Re: [Qemu-devel] [PATCH V3 10/11] vcpu: introduce lockmap

[Avi Kivity]

On 09/19/2012 04:01 PM, Igor Mitsyanko wrote:
>>> That would avoid the lockups and allow the device to be reset at
>>> any time. Or am I missing something?
>>>
>> Not that I can see.  If real hardware can be looped, so can qemu.  I'm
>> only worried about recursion and deadlocks (while real hardware can
>> deadlock, we'd prefer to avoid that).
>>
>>
> 
> So, I think the idea here is that if real hardware can be locked we
> should lock too, but provide a guest CPU a possibility to abort locked
> operation. For this particular example, SD card controller can deadlock
> on recursive descriptor LINK entries, but CPU can abort ongoing
> transaction at any time by issuing ABORT command. And if guest CPU
> busy-waits in infinite while() loop for a TRANSFER OVER flag to be set,
> then it had it coming.

If real hardware would lock up so should we (in the guest's eyes) but
the qemu monitor should remain responsive.  It is not part of emulated
hardware.


-- 
error compiling committee.c: too many arguments to function

Re: [Qemu-devel] [PATCH V3 10/11] vcpu: introduce lockmap

[Igor Mitsyanko]

On 09/19/2012 11:57 AM, Jan Kiszka wrote:
> On 2012-09-19 06:40, Peter Crosthwaite wrote:
>> On Wed, Sep 19, 2012 at 2:32 PM, Edgar E. Iglesias
>> <edgar.iglesias@gmail.com> wrote:
>>> On Wed, Sep 19, 2012 at 02:25:48PM +1000, Peter Crosthwaite wrote:
>>>> Ping for PMM,
>>>>
>>>> This is the root case of your block on the SDHCI series - this is a
>>>> discussion on resolution to bogus infinite looping DMA. For current
>>>> participants in this discussion, heres our thread on the same topic
>>>> over in SD land:
>>>>
>>>> http://lists.gnu.org/archive/html/qemu-devel/2012-08/msg01017.html
>>>>
>>>> With the findings here and acknowledgement that this is a general
>>>> problem, we either need to declare this issue of scope for SDHCI, or
>>>> work with these guys (in the immediate future) on the DMA infinite
>>>> loop problem flagged here.

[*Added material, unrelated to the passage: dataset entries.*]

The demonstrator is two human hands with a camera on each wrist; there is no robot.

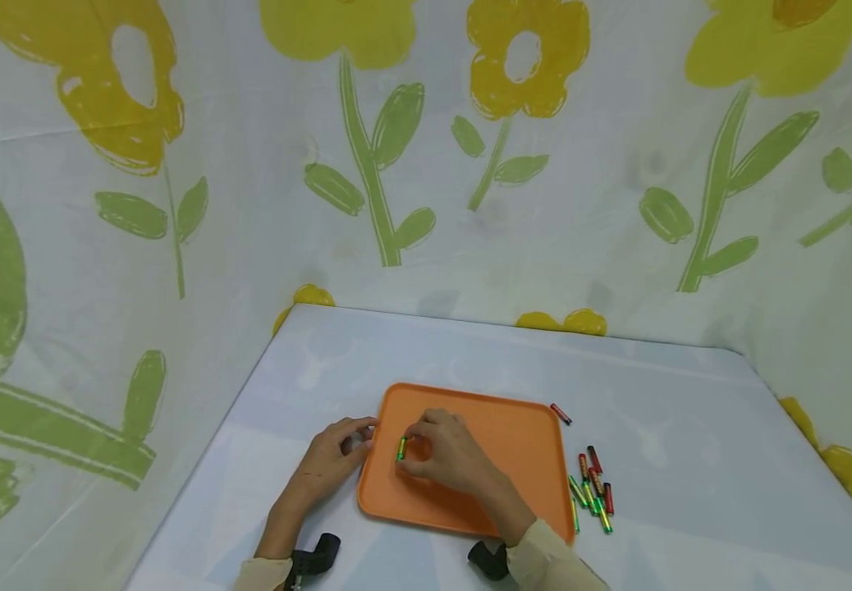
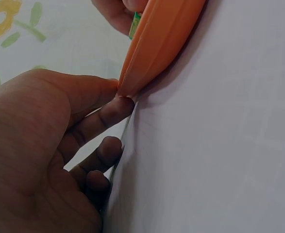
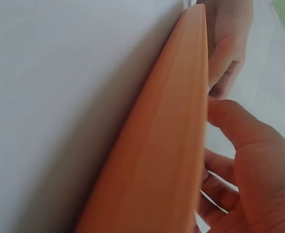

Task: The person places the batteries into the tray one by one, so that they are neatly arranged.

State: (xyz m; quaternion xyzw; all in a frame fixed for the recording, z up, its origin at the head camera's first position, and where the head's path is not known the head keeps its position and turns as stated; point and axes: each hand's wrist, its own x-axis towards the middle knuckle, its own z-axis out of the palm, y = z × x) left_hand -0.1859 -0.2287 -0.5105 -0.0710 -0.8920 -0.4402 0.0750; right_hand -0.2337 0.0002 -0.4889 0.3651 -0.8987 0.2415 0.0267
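Note:
An orange tray (image 1: 507, 431) lies on the white table. At its left edge my left hand (image 1: 332, 461) pinches the rim; in the left wrist view the thumb (image 2: 96, 90) is on the rim and a finger sits beneath it. Over the tray's left part, my right hand (image 1: 450, 453) holds a small green and yellow battery (image 1: 401, 448) between thumb and index finger. Only a bit of this battery (image 2: 134, 26) shows in the left wrist view, past the rim. In the right wrist view the tray wall (image 3: 157, 136) hides the battery and the fingertips.
Several green and red batteries (image 1: 594, 484) lie in a loose pile right of the tray, some close against its edge. One red battery (image 1: 561, 414) lies apart near the tray's far right corner. A flower-patterned cloth (image 1: 581, 205) hangs behind the table.

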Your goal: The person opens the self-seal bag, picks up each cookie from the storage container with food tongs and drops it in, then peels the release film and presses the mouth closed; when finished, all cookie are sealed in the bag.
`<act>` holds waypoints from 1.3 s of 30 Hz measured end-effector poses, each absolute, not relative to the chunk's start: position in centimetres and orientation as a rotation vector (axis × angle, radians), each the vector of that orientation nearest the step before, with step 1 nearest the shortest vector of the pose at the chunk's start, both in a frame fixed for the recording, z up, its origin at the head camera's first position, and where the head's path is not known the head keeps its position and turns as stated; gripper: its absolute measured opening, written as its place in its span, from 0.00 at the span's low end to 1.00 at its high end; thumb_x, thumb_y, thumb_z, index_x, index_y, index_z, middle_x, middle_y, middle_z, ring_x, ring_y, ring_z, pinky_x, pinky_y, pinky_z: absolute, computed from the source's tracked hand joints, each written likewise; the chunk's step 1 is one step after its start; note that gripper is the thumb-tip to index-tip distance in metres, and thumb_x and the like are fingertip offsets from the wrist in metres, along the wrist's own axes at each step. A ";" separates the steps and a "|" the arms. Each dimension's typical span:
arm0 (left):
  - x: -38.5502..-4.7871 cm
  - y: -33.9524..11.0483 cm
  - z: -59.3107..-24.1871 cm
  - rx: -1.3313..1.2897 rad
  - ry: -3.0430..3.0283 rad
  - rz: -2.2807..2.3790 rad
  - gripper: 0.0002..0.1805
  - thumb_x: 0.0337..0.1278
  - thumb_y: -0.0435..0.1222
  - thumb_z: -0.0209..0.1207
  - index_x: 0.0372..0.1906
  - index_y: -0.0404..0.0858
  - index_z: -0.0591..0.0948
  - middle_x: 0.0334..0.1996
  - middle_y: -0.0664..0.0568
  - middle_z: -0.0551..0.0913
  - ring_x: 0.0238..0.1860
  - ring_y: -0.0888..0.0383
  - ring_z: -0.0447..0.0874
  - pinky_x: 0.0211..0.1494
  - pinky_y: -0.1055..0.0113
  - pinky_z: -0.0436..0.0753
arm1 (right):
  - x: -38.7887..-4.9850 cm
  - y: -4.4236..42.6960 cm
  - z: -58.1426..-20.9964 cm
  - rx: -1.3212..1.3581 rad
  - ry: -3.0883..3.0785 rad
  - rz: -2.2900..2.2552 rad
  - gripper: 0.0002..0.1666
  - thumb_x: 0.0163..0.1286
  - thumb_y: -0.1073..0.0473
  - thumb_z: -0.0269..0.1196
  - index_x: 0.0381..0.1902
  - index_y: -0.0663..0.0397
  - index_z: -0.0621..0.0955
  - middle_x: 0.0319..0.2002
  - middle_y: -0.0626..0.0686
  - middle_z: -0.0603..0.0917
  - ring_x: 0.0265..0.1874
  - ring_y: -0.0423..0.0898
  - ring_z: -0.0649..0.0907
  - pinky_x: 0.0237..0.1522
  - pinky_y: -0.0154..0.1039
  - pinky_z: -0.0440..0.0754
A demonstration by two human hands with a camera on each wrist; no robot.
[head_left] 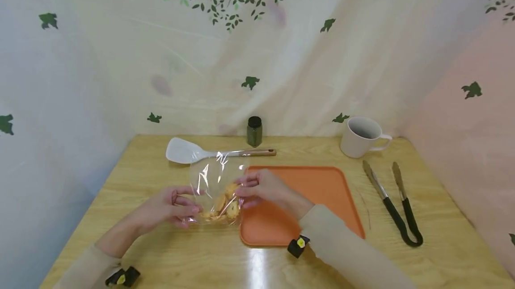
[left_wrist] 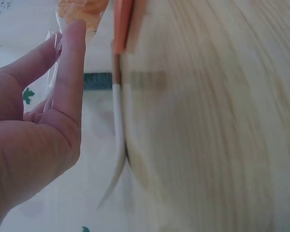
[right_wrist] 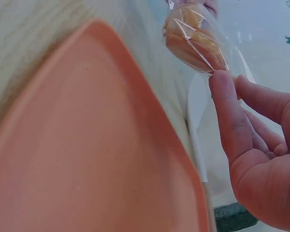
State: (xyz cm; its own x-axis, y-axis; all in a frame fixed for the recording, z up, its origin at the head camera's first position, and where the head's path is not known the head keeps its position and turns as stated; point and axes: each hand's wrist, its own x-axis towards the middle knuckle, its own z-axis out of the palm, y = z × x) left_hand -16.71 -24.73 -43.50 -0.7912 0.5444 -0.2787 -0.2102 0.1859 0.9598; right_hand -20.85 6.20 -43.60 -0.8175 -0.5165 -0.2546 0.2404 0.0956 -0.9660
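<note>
Both hands hold up a clear plastic bag (head_left: pixel 213 177) with several round, golden biscuits (head_left: pixel 225 206) gathered in its lower part. On the bag's left side, my left hand (head_left: pixel 170 206) pinches the film between thumb and fingers; the left wrist view shows the same left hand (left_wrist: pixel 43 111) at the plastic. My right hand (head_left: pixel 267 190) pinches the opposite side, close to the biscuits. In the right wrist view the right hand (right_wrist: pixel 256 140) has its thumb and a finger on the bag's edge. The bag hangs above the table, left of an orange tray (head_left: pixel 314 190).
A white spatula (head_left: pixel 183 150) with a wooden handle lies behind the bag. Behind that stands a small dark-capped jar (head_left: pixel 254 132). At the right are a white mug (head_left: pixel 358 139) and black-handled tongs (head_left: pixel 396 217). A patterned cloth (head_left: pixel 201 79) hangs behind the wooden table (head_left: pixel 181 262).
</note>
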 end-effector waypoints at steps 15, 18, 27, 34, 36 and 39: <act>-18.5 -26.2 -46.3 0.266 1.909 1.533 0.28 0.68 0.31 0.62 0.66 0.24 0.66 0.38 0.42 0.85 0.34 0.52 0.86 0.36 0.59 0.88 | -23.5 3.5 -46.6 -0.299 1.943 -1.597 0.19 0.66 0.70 0.69 0.54 0.71 0.79 0.35 0.57 0.88 0.25 0.45 0.86 0.28 0.41 0.87; -18.4 -26.1 -46.5 0.257 1.915 1.502 0.27 0.68 0.31 0.63 0.64 0.25 0.66 0.36 0.44 0.83 0.33 0.54 0.85 0.35 0.62 0.87 | -23.5 3.2 -46.7 -0.276 1.981 -1.582 0.17 0.65 0.71 0.70 0.50 0.71 0.80 0.33 0.56 0.88 0.21 0.44 0.85 0.25 0.40 0.86; -18.6 -26.2 -46.4 0.268 1.921 1.481 0.24 0.67 0.32 0.63 0.61 0.27 0.67 0.35 0.45 0.82 0.33 0.55 0.83 0.34 0.64 0.85 | -23.4 2.5 -46.6 -0.236 2.063 -1.553 0.12 0.63 0.71 0.72 0.42 0.67 0.81 0.27 0.53 0.86 0.16 0.41 0.82 0.20 0.36 0.84; -18.6 -26.4 -46.4 0.269 1.919 1.480 0.27 0.67 0.30 0.62 0.64 0.25 0.65 0.37 0.44 0.82 0.34 0.54 0.85 0.34 0.64 0.86 | -23.2 2.4 -46.5 -0.211 2.060 -1.561 0.10 0.62 0.70 0.72 0.39 0.65 0.81 0.27 0.54 0.87 0.15 0.42 0.83 0.19 0.36 0.84; -18.5 -26.3 -46.4 0.273 1.918 1.482 0.26 0.67 0.30 0.62 0.64 0.25 0.65 0.37 0.44 0.81 0.34 0.54 0.84 0.34 0.64 0.86 | -23.2 2.3 -46.6 -0.197 2.055 -1.572 0.11 0.62 0.70 0.73 0.39 0.65 0.81 0.27 0.54 0.87 0.15 0.42 0.82 0.19 0.36 0.84; -18.4 -26.3 -46.5 0.288 1.920 1.474 0.25 0.68 0.30 0.62 0.63 0.25 0.66 0.37 0.44 0.81 0.34 0.54 0.84 0.34 0.64 0.85 | -23.1 2.4 -46.8 -0.177 2.057 -1.573 0.11 0.62 0.70 0.73 0.39 0.64 0.82 0.27 0.54 0.87 0.15 0.42 0.83 0.20 0.37 0.84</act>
State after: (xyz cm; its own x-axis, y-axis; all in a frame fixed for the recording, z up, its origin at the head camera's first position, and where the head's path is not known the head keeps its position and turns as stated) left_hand -18.35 -26.28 -46.50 -0.7379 0.5555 -0.3834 -0.2270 0.3308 0.9160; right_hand -23.09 2.38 -46.82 -0.8461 -0.4147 -0.3348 0.2144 0.3102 -0.9262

I dont mind if SDHCI+ADMA is the guinea pig
>>>> here, but can we get a decisive plan for going forward with this issue
>>>> if it is going to continue to block SDHCI.
>>>>
>>>> Thanks to Igor for identifying the overlap between these discussions.
>>> Hi,
>>>
>>> A couple of dumb questions.
>>>
>>> What is the reason for the blocker? that possible guest dos is worse
>>> than no functionality at all?
>>>
>>> Can't you put the DMA/IO processing into the background?
>> I dont know a way do do asynchronous DMA unless I am missing something
>> here. So what happens is we have a device that walks a SG list
>> synchronously while holding all the locks and stuff being discussed
>> here. If that SG list infinite loops then crash.
> We could switch to async DMA, but most DMA-capable devices aren't
> prepared for rescheduling points in the middle of their code. This will
> require quite a bit of code review.

 From what I understand, we can't switch to async DMA while SD card 
model doesn't support it. And introducing this support would require to 
convert every existing SD card user in QEMU.
I can recall that such a conversion was already suggested in a mailing 
list a while ago, but no one (including me) volunteered to do it :)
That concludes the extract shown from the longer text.